**** Input records

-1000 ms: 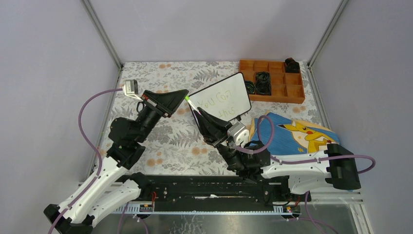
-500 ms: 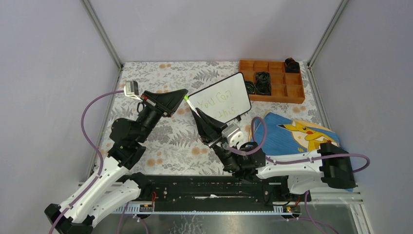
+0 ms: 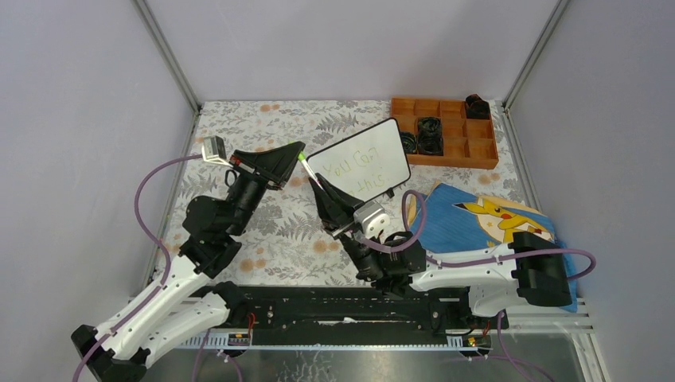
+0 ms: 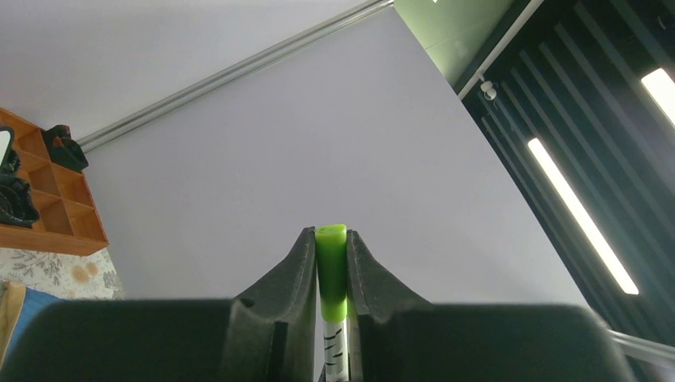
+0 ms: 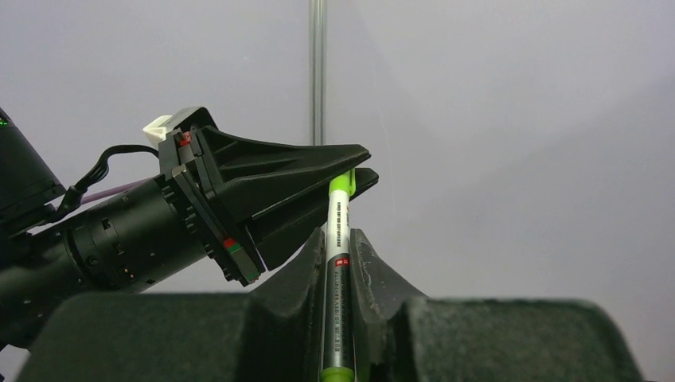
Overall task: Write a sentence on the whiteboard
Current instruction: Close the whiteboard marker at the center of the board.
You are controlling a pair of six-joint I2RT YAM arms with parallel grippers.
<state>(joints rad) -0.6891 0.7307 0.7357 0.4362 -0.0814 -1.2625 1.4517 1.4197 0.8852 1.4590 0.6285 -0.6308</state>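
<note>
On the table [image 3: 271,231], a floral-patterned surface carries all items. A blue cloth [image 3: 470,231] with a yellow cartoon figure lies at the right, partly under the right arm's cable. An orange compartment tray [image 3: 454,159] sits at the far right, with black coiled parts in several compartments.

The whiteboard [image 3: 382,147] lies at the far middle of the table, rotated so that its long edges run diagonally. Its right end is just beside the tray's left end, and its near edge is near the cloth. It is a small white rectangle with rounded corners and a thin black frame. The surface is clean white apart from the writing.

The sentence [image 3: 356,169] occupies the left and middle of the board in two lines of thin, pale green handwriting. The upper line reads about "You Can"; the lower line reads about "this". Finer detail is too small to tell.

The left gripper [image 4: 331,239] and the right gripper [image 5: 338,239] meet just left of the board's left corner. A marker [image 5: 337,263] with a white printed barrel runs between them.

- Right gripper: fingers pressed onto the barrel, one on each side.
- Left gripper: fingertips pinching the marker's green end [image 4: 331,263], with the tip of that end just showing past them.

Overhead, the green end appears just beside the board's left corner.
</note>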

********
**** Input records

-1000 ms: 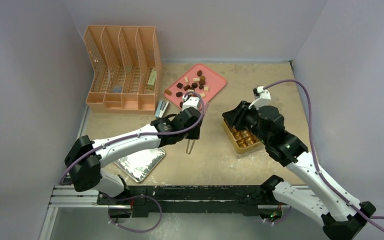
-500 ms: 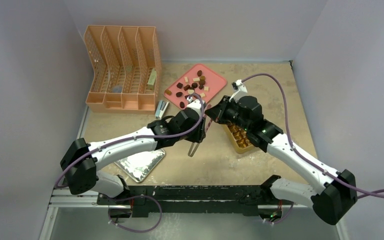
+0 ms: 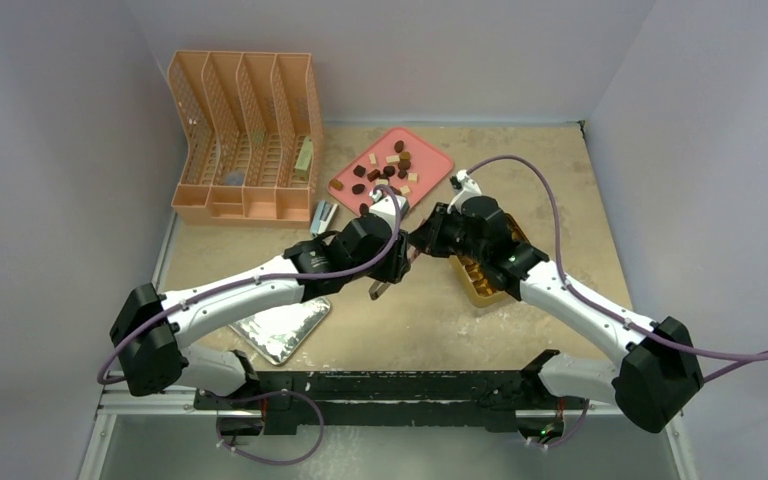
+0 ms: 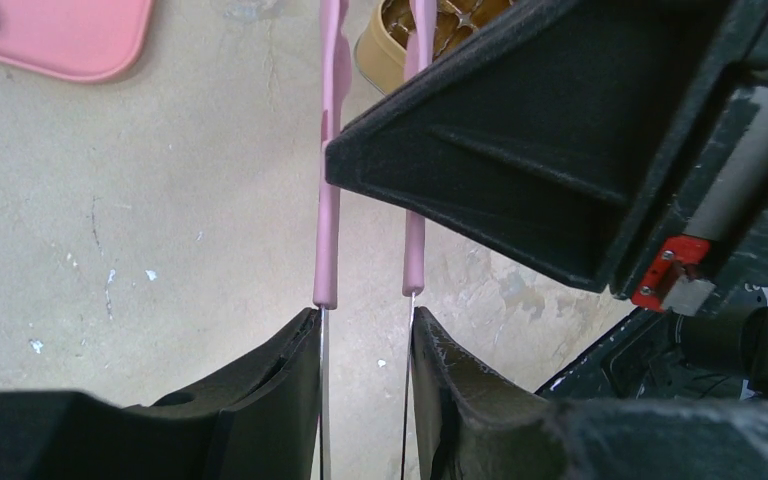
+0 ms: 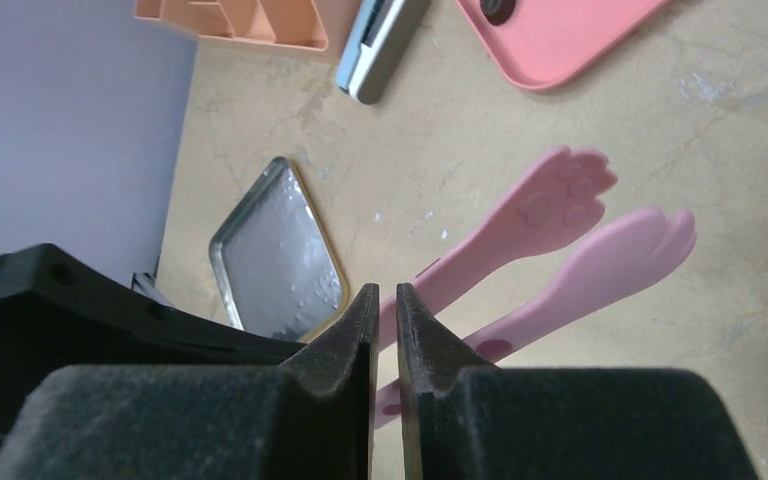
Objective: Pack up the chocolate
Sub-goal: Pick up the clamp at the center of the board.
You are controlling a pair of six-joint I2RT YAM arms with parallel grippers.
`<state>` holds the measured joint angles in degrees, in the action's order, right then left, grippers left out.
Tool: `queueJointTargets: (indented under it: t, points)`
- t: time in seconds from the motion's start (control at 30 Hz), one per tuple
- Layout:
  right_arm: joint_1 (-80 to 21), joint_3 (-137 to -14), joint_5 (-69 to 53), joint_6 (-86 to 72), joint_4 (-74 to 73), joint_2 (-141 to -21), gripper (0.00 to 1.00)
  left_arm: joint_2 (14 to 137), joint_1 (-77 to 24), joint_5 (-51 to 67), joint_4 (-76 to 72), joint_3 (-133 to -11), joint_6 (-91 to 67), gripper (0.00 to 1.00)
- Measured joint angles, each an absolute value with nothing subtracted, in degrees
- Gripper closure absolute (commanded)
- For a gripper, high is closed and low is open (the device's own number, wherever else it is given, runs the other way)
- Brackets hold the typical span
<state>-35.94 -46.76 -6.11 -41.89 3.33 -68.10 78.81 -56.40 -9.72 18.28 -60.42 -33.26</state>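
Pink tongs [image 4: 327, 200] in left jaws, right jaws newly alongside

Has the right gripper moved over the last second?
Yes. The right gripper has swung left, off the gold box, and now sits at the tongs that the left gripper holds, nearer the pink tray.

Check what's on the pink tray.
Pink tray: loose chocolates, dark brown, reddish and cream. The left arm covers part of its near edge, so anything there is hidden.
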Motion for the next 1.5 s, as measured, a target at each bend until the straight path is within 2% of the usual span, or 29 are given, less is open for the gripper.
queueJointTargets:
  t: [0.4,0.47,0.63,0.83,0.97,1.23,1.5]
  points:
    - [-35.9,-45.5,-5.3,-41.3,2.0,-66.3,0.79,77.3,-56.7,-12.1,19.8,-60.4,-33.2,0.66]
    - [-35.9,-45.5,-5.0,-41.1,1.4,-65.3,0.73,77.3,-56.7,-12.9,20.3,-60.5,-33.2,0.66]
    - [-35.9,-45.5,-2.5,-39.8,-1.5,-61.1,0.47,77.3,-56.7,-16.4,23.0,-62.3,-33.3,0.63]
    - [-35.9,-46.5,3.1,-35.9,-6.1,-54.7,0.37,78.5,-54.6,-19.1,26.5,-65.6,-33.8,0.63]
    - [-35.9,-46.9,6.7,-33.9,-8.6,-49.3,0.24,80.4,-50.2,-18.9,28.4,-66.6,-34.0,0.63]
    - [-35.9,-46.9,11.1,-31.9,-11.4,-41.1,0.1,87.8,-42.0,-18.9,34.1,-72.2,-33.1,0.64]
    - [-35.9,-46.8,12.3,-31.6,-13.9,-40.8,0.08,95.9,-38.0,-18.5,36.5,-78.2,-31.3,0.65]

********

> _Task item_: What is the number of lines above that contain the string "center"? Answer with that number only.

> _Response_: 2